Morning, Isle of Skye, the bus rolls on and stops at Kilt Rock/Mealt Falls, but busdriver Dave leads us up to the edge and points the other way, down to the rocks below, where we see this epic view.  “An episode of Game of Thrones was filmed here,” he says, pointing the opposite way of the falls. Several folks on the bus start freaking out and peppering him with questions, but not me.  “I’ve read the books,” I say to one lady. “But never seen the series.”   As soon as her voice rises “OMG, OMG, you have to see it!!”,  I immediately phase out into my happy place and put my eye up to the viewfinder and see if I can capture the epic view.

But I can’t, or not with something as simple as an image. The views on Isle of Skye feel expansive, stunning land and seascapes built for movies that go beyond the farthest edge of your peripheral vision, and degrees of contrast no HDR can truly represent.  With the sun out in force, purple carpets of heather are everywhere.  Another day in Scotland, blowing through time like it doesn’t exist.  2.5 hours pass and it feels like we just got here, then we’re back on the bus and off down the road again.

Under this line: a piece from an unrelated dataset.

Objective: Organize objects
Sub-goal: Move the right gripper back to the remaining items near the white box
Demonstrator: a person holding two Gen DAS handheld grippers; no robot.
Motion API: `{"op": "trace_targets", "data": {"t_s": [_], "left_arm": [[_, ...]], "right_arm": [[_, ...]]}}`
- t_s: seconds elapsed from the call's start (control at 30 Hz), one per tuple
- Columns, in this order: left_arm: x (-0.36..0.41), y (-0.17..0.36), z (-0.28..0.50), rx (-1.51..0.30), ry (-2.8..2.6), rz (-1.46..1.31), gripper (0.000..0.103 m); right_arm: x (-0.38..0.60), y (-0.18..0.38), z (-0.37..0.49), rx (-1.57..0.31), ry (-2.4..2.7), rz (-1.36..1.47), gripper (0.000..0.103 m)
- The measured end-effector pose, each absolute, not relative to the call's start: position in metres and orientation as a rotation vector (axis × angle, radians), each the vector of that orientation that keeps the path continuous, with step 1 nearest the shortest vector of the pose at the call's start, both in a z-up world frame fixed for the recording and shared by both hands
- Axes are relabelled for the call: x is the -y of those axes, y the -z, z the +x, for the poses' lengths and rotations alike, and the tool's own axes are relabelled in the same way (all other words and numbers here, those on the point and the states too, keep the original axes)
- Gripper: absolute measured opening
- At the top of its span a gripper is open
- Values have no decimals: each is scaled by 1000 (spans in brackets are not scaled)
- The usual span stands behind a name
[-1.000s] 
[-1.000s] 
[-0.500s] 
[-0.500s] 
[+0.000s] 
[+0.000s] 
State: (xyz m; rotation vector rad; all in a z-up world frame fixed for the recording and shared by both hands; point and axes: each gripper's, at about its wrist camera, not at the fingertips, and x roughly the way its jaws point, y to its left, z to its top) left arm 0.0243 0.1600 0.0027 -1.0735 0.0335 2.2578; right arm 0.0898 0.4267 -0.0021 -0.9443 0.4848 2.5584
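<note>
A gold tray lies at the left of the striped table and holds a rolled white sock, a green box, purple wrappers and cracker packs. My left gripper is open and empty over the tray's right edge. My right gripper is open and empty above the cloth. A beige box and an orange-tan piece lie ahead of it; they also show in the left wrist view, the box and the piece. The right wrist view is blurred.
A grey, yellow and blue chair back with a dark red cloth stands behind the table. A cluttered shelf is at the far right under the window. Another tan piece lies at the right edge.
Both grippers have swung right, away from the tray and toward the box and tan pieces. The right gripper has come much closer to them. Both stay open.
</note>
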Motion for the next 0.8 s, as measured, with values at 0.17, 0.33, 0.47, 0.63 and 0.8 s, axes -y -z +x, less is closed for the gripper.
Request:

All These Ancient Ruins Make One Indifferent To Time

To the far north tip of the Isle of Skye lie the ruins of Duntulm Castle, late of Clan Macdonald, who, not unlike their Macdonald relatives did at Armadale Castle on Skye, punted on their castle in 1732 and built a glorified farmhouse out of its stones a few miles south.   Seriously?

Dave the Busdriver tells us a local legend: the clan abandoned the castle after the infant son of a chieftain who lived there fell out of window while in the charge of a nursemaid, dashed on those rocks you see below.  Sufficiently bad juju that they set the nursemaid adrift in the Atlantic sea in a tiny boat.

The Isle of Skye continues its artwork clouds, dramatic landscape, and green fields beneath a bright sun.  No doubt it’d be just as dramatic beneath the gray clouds and rain. Onward we go.